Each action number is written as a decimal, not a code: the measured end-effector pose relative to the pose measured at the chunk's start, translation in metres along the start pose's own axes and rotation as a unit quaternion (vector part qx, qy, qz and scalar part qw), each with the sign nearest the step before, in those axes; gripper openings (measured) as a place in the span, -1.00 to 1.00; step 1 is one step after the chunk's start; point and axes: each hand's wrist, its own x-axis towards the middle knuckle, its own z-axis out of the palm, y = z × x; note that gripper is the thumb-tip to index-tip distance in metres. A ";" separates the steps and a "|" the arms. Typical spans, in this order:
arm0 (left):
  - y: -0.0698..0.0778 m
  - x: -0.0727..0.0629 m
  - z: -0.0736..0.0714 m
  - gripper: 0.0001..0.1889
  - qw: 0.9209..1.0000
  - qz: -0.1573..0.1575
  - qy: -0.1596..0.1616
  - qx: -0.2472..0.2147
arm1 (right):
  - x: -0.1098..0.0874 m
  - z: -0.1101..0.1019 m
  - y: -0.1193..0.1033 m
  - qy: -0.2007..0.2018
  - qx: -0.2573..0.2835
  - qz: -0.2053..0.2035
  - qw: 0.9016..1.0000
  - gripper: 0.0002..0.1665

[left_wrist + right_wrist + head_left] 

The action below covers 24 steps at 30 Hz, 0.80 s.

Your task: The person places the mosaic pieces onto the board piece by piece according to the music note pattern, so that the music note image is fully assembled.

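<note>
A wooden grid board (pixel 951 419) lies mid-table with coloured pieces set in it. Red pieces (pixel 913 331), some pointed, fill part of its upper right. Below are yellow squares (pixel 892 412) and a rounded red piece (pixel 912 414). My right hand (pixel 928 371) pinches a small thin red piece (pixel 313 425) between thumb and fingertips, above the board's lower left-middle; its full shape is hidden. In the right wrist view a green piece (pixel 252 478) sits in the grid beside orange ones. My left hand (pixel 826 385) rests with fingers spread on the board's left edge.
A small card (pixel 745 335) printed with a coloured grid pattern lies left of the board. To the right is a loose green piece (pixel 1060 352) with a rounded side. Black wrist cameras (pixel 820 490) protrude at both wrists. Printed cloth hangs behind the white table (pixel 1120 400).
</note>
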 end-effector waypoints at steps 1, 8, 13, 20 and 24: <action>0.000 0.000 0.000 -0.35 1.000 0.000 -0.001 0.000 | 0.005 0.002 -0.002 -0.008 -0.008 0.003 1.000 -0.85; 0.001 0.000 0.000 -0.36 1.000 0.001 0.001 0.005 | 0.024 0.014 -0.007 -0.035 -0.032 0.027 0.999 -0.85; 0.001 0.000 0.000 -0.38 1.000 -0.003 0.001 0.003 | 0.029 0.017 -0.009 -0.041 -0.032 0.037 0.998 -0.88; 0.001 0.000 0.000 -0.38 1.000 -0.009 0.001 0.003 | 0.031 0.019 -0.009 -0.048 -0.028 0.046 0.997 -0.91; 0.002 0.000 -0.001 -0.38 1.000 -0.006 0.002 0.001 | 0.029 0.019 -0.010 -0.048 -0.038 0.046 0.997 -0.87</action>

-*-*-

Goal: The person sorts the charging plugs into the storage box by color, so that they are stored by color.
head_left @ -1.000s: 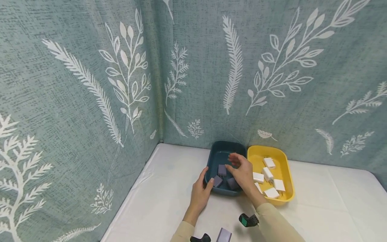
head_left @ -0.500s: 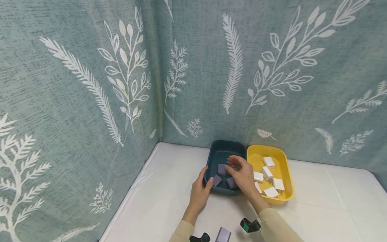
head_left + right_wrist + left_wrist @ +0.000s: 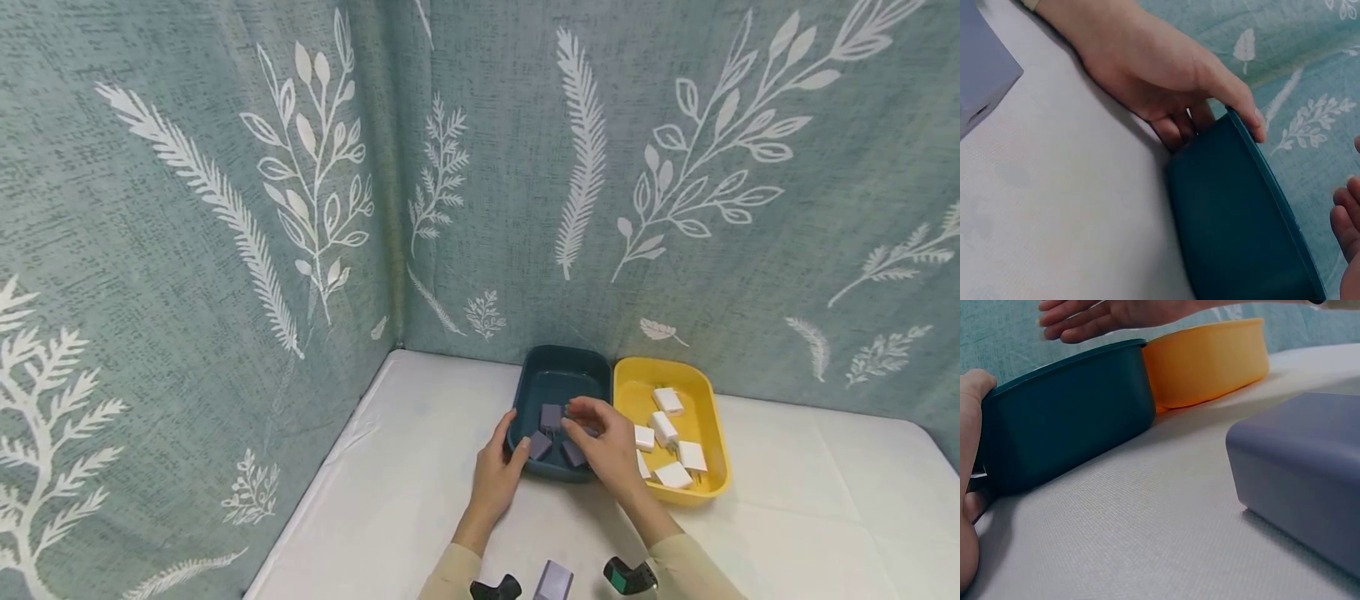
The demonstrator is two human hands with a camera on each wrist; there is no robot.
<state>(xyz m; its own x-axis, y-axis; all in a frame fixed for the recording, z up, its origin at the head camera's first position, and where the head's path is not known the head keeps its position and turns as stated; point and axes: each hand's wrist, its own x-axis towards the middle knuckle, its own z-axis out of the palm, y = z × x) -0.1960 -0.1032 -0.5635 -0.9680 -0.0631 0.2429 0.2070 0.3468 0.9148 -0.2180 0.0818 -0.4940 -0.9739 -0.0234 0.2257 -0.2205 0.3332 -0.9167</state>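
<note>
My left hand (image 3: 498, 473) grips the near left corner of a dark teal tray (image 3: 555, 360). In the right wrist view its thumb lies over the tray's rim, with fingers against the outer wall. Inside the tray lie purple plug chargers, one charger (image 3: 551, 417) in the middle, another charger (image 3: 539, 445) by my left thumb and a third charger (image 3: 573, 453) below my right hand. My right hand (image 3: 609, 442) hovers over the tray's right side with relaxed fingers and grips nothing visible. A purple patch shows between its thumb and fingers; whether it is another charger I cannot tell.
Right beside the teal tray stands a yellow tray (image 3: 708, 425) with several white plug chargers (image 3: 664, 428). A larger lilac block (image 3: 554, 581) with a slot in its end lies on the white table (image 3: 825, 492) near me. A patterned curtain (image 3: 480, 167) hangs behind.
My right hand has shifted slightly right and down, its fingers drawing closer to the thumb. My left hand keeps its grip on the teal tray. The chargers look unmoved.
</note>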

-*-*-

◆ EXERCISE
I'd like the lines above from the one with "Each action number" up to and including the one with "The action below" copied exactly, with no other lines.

◆ ANSWER
Each action number is written as a decimal, not a code: the measured end-effector pose relative to the pose measured at the chunk's start, translation in metres along the start pose's own axes and rotation as a unit quaternion (vector part qx, qy, qz and scalar part qw), each with the sign nearest the step before, in those axes; gripper openings (measured) as a place in the span, -1.00 to 1.00; step 1 is one step after the chunk's start; point and axes: each hand's wrist, its own x-axis towards the middle knuckle, its own z-axis out of the palm, y = z × x; note that gripper is the thumb-tip to index-tip distance in metres. A ";" separates the steps and a "|" the arms. Typical spans, in this order:
arm0 (left):
  - y: -0.0698..0.0778 m
  - x: -0.0727..0.0629 m
  - z: -0.0736..0.0714 m
  - gripper: 0.0001..0.1889
  - qw: 0.9209..1.0000
  - qz: -0.1573..0.1575
  - qy: -0.1596..0.1616
  - qx: -0.2472..0.2147
arm1 (right):
  - x: -0.1098..0.0874 m
  - z: -0.1101..0.1019 m
  - y: -0.1193..0.1033 m
  - qy: -0.2007..0.2018
  - qx: -0.2573..0.2835
  - qz: -0.2053..0.2035
  - qw: 0.9016..1.0000
  - gripper: 0.0002..0.1665

[left_wrist + right_wrist + head_left] 

The action below covers 24 steps at 30 Hz, 0.80 s.

This exercise is finished.